Впрочем, оно и так понятно. Скорее всего, купил. Предложил денег, чтобы она смогла расплатиться с теми отморозками. Или, может, сказал, что сам всё утрясет, если она меня оставит. А если не оставит, то мог пригрозить, что сдаст или что-нибудь в этом духе. Всё это очень даже похоже на отца. Она ведь сразу ему почему-то не понравилась. С первого взгляда он принял ее в штыки, ещё тогда, в лагере…
Ну почему она мне ничего не рассказала? Вместе бы мы смогли…
Хотя чего уж, ясно, почему — запугивать отец всегда умел. И я, как никто, знаю, что его угрозы — не пустой звук.
С ним у нас ещё будет сегодня разговор, но, главное, как я сам мог быть так слеп и так чудовищно туп? Год, целый, сука, год, пока лежал, прикованный к кровати, пережевывал постоянно, по минутам, тот разговор, и ни разу ничего не заподозрил, не увидел того, что сейчас, казалось, просто бросалось в глаза. Ей было больно все это говорить! Не меньше больно, чем мне…
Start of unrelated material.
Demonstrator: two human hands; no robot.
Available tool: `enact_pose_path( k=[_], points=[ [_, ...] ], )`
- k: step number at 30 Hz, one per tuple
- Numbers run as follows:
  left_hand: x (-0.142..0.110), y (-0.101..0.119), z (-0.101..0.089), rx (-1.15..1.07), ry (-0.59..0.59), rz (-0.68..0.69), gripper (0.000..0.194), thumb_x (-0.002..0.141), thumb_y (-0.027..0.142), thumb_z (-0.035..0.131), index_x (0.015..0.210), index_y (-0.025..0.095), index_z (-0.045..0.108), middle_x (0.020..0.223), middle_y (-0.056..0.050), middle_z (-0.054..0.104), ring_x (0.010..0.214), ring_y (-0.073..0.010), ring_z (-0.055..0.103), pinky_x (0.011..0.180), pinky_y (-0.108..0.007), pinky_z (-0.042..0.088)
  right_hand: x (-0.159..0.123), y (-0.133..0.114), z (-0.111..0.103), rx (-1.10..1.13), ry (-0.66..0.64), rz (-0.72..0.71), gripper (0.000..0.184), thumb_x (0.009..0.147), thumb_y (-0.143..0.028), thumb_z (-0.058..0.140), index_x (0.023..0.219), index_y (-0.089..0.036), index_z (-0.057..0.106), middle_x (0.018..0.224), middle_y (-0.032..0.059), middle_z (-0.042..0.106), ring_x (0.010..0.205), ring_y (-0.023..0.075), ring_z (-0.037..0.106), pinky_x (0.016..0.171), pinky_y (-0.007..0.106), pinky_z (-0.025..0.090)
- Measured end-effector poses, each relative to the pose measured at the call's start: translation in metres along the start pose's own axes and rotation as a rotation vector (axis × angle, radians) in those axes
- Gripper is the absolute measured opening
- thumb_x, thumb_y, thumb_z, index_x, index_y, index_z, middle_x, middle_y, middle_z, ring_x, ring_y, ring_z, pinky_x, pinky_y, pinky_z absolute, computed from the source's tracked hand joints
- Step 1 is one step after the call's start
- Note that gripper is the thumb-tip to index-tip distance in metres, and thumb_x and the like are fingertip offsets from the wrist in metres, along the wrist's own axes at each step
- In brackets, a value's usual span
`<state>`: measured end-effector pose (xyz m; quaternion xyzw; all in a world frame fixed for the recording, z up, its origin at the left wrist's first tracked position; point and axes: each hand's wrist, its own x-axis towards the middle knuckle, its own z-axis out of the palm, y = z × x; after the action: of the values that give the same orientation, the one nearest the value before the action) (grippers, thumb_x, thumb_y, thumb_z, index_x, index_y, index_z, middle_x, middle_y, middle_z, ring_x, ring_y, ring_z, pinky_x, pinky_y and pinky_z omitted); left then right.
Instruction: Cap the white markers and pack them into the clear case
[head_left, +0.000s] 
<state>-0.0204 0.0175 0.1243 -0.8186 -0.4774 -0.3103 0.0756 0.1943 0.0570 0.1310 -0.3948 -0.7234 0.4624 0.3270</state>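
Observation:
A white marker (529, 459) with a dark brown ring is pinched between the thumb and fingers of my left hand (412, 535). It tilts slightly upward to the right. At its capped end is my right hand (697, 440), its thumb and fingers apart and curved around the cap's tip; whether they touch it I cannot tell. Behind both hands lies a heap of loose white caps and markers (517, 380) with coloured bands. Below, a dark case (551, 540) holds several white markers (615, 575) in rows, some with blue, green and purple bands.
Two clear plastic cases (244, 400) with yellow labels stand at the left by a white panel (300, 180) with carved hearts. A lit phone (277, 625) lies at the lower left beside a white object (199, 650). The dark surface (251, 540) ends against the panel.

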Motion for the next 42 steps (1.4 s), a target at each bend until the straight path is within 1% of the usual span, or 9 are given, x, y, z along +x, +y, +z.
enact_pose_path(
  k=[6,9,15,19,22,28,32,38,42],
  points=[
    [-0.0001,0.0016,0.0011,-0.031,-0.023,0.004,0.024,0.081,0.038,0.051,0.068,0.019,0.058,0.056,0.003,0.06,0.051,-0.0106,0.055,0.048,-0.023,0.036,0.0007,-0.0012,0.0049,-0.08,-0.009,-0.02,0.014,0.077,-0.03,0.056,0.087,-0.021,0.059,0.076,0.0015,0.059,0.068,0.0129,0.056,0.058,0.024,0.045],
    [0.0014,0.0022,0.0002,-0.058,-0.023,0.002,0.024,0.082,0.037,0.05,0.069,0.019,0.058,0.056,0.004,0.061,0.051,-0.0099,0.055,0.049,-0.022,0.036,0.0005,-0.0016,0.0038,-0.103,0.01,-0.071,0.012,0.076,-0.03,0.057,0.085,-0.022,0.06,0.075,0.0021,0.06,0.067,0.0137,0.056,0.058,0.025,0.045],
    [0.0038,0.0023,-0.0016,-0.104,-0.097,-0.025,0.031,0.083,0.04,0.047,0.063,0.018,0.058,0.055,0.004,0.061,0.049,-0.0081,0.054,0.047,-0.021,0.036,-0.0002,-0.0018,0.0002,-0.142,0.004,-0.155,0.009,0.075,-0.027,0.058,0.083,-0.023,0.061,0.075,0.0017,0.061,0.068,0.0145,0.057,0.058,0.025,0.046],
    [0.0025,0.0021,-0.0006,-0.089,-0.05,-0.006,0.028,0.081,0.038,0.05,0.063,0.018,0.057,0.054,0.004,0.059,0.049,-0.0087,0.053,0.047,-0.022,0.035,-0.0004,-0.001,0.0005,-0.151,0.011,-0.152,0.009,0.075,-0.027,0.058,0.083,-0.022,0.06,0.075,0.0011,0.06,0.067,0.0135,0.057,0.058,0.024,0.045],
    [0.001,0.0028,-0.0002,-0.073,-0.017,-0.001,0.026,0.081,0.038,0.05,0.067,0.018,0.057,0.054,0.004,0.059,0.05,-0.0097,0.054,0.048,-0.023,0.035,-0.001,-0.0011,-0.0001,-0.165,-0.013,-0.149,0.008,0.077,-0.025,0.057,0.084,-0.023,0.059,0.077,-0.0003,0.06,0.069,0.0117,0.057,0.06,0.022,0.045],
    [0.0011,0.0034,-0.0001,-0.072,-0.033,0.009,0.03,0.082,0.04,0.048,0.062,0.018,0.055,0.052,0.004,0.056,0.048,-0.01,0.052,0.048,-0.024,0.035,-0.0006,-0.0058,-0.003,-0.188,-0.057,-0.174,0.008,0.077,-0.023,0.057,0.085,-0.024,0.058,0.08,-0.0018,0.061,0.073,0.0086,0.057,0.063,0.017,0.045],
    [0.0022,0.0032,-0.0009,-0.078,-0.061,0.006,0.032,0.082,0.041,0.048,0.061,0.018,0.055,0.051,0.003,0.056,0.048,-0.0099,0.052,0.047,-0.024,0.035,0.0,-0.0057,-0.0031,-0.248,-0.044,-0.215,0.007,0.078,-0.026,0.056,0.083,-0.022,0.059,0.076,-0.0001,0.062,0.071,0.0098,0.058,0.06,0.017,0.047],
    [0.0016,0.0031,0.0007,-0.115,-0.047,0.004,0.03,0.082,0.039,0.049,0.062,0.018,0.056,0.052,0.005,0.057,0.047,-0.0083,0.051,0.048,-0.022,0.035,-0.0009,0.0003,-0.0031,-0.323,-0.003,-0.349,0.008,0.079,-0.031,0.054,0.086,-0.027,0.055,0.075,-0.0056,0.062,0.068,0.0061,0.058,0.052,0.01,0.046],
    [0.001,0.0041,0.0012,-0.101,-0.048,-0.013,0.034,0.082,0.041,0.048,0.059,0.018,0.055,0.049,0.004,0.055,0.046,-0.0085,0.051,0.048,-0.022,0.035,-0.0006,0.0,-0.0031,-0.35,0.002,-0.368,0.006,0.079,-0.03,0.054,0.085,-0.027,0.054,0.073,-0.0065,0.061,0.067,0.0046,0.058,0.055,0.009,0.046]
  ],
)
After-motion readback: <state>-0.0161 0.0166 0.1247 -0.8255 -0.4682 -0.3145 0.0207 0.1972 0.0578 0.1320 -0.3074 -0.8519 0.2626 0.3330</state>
Я же тогда, наоборот, выискивал признаки ее лжи, которые раньше якобы не замечал. Клял себя, что был идиотом и доверился ей. А я и правда идиот, только как раз потому, что так легко поверил, что она дрянь…
Окаменев, я сидел в кресле, в своем кабинете, смотрел невидящим взглядом перед собой и, как мазохист, перебирал в памяти всё то, что было, и что, оказывается, до сих пор не отболело.
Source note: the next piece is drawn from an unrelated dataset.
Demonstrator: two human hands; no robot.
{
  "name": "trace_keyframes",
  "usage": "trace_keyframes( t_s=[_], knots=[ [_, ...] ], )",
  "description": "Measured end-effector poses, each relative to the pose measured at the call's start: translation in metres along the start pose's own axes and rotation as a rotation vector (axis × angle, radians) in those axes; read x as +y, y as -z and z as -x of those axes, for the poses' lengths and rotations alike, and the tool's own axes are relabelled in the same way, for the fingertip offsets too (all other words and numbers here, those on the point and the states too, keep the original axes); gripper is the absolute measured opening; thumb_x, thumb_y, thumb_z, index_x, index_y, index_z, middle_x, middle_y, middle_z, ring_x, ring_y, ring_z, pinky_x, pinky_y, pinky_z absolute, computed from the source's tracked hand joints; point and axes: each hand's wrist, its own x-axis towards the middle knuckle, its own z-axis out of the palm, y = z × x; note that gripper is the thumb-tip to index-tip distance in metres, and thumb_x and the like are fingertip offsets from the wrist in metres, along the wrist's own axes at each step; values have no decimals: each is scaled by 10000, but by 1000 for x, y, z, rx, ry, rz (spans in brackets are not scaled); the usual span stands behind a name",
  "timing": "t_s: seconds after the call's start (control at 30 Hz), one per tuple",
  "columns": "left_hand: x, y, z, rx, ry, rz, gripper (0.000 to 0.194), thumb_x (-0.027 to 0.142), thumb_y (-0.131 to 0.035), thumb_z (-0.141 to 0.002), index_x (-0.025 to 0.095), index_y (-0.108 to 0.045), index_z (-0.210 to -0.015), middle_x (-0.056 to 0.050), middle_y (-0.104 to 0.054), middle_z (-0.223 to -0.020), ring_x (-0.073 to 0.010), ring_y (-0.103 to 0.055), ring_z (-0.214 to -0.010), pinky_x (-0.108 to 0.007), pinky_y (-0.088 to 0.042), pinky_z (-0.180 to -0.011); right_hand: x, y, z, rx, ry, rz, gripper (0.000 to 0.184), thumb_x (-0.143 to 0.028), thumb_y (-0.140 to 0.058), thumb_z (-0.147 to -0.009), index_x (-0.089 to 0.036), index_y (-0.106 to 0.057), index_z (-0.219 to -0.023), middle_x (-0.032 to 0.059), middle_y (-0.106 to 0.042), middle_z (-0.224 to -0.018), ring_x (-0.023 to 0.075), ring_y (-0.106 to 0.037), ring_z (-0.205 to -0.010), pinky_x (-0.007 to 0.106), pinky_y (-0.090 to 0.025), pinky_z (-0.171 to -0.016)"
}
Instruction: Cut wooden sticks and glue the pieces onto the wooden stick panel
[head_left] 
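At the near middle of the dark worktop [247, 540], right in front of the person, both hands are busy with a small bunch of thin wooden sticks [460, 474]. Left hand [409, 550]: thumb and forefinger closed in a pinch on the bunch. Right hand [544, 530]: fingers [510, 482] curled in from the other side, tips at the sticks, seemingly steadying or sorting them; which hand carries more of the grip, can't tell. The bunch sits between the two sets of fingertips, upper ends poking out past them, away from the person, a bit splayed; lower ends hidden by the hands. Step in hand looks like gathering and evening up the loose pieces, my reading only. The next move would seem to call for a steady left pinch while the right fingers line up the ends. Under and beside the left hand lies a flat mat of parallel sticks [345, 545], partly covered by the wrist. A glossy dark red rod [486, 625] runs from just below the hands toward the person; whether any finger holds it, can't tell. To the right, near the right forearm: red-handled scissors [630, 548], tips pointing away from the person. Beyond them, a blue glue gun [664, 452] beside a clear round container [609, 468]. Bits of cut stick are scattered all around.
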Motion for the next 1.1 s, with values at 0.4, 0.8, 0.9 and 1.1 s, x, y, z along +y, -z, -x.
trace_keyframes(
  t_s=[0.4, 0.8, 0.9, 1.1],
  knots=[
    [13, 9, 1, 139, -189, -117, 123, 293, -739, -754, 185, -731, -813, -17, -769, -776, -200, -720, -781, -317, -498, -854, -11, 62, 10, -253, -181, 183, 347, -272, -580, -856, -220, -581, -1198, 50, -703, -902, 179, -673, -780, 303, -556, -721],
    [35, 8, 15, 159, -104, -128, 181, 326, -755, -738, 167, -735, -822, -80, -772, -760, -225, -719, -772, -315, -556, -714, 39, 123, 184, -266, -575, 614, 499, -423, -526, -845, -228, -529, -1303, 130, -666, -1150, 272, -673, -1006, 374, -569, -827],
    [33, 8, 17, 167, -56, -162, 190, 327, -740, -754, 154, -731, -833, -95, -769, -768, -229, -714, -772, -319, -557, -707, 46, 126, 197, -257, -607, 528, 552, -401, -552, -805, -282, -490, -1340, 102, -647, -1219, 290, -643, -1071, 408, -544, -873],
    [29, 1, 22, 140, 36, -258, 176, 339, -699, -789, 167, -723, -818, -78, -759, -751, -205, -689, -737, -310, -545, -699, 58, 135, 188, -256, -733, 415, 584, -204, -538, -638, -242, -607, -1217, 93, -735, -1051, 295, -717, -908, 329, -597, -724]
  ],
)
И ведь Марина в минувшую пятницу сама сказала, что те её слова — неправда, что ей пришлось так сказать… Пятница!..
Меня тут же как ледяной водой окатило, а сердце, ухнув, упало вниз. Черт! Что я наделал… что натворил… Я же так унизил её и оскорбил, а потом вышвырнул вон как дешевую проститутку. А во вторник ещё и добил, будто мало было. Вспомнить бы точно, что я ей там наговорил… Нет, не помню… Но я себя знаю — если уж делал больно, то от души. Чертов идиот!
Во рту сделалось солоно — оказывается, я прокусил губу и не заметил.
Тем временем первый шок вместе с оцепенением постепенно отпустили, и вот тогда меня накрыло по-настоящему. За всю свою жизнь я не испытывал такого ужаса. Ужаса от себя самого. А я много кому делал больно. Порой очень больно. Кому-то — нечаянно, кому-то — намеренно. И никогда не жалел, даже если перегибал палку. Не мог, не умел испытывать ни вину, ни сожаление, да вообще ничего.
Даже всепрощающая Юлька порой нудила после какой-нибудь выходки:
— Шергин, у тебя вообще есть совесть? Бездушная ты скотина.
— Так чего же ты трешься рядом с такой скотиной? — отвечал ей я.
Хотя её я все-таки жалел, изредка, когда она ревела. Но та жалость, или что я там к ней временами ощущал, не шла ни в какое сравнение с тем, что буквально в клочья разрывало меня сейчас. Я даже не представлял, каким острым и невыносимым может быть чувство вины.